Like DevOps, MLOps relies on a collaborative and streamlined approach to the machine learning development lifecycle, where the intersection of people, process, and technology optimizes the end-to-end activities required to develop, build, and operate machine learning workloads.
MLOps focuses on combining data science and data engineering with existing DevOps practices to streamline model delivery across the machine learning development lifecycle. MLOps is the discipline of integrating ML workloads into release management, CI/CD, and operations. MLOps requires the integration of software development, operations, data engineering, and data science.
Benefits of MLOps
Adopting MLOps practices gives you faster time-to-market on ML projects, delivering the following benefits.
- Productivity: Providing self-service environments with access to curated data sets lets data engineers and scientists move faster and waste less time with missing or invalid data.
- Repeatability: Automating all the steps in the Machine Learning Development Life Cycle helps you ensure a repeatable process, including how the model is trained, evaluated, versioned, and deployed.
- Reliability: Incorporating CI/CD practices allows for the ability to not only deploy quickly but with increased quality and consistency.
- Auditability: Versioning all inputs and outputs, from data science experiments to source data to the trained model, means that we can demonstrate exactly how the model was built and where it was deployed.
- Data and model quality: MLOps lets us enforce policies that guard against model bias and track changes to data statistical properties and model quality over time.
Interested? Click here to talk with Rapyder and avail our service offers and free cloud credits.
Rapyder’s MLOps Offering – MLOps Workload Manager
The MLOps Workload Manager solution is built on Amazon Sagemaker & AWS DevOps services which helps you streamline and enforce architecture best practices for the machine learning model. This solution is an extendable framework that provides a standard interface for creating & managing ML pipelines.
The solution’s template allows customers to
- Pre-process, train & evaluate models
- Upload their trained models (bring your own model)

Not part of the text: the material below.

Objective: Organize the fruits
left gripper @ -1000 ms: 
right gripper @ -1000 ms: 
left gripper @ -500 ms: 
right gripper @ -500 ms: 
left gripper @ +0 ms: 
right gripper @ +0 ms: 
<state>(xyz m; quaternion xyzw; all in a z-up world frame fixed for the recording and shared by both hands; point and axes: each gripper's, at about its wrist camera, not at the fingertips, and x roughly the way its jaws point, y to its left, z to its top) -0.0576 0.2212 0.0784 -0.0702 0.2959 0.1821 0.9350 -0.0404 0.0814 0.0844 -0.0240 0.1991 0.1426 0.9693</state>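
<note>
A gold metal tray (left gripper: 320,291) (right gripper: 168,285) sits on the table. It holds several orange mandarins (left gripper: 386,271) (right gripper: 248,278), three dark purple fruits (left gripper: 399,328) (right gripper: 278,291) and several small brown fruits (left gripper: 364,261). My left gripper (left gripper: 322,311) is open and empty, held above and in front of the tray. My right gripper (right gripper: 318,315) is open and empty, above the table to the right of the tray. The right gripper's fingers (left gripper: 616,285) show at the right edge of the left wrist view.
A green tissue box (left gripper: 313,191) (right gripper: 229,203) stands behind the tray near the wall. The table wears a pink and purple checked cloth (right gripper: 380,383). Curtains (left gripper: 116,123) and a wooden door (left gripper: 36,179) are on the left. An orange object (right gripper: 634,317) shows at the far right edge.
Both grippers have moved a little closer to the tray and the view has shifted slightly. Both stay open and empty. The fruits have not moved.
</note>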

- Model configuration, deployment and monitoring
- Configure and orchestration of the pipeline
- Monitor the pipeline’s operations
- Trigger the pipeline through new data upload and code changes.

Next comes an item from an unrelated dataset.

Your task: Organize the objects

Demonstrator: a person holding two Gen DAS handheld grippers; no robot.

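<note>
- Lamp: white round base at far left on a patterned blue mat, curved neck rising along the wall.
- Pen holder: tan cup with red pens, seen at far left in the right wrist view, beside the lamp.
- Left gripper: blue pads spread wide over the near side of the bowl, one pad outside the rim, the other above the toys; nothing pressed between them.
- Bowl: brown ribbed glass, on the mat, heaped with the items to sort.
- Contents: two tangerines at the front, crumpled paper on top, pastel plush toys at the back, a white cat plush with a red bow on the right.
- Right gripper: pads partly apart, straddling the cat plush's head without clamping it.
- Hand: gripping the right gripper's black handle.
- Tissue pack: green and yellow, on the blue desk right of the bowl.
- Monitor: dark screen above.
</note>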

This solution increases your team’s agility and efficiency by allowing them to repeat successful processes at scale.
MLOps Workload Overview:
There are three ways to trigger this workflow
1) Data Trigger: Whenever new data gets uploaded, it will automatically trigger MLOps workflow, and the model gets built and deployed based on the new data.
2) Code Changes Trigger: Whenever a data scientist changes the code for pre-processing, model training or evaluation, It will trigger this MLOps workflow, and the model gets built and deployed based on the new changes.
3) Deployment Changes: Whenever the ML engineer changes the configuration of deployment. It will trigger this MLOps deployment workflow, and the model will deploy again based on the new deployment configuration.
Once the model has been trained and evaluated, it will be registered in the model registry; then, after data scientist has to visit the model registry and manually approve the model by examining a couple of metrics.
MLOps Workload Manager Components
- Pre-processing: Replace with your data cleansing script.
- Training: Replace with your custom training script.
- Evaluation: Model evaluation metrics can replace with your model evaluation script.
- Register Model: Store model versions and perform the model comparison.
Once the model has been trained, evaluated, and registered in the model registry. Data scientists can manually approve the model by examining relevant metrics.
- Staging Deployment: Perform user acceptance testing (UAT) at this stage.
- Production Approval: Manual approval on successful UAT.
- Production Deployment: This step will deploy the ML model to the production environment. Flexibility to change environment configuration such as instance type (CPUs/GPUs) and count.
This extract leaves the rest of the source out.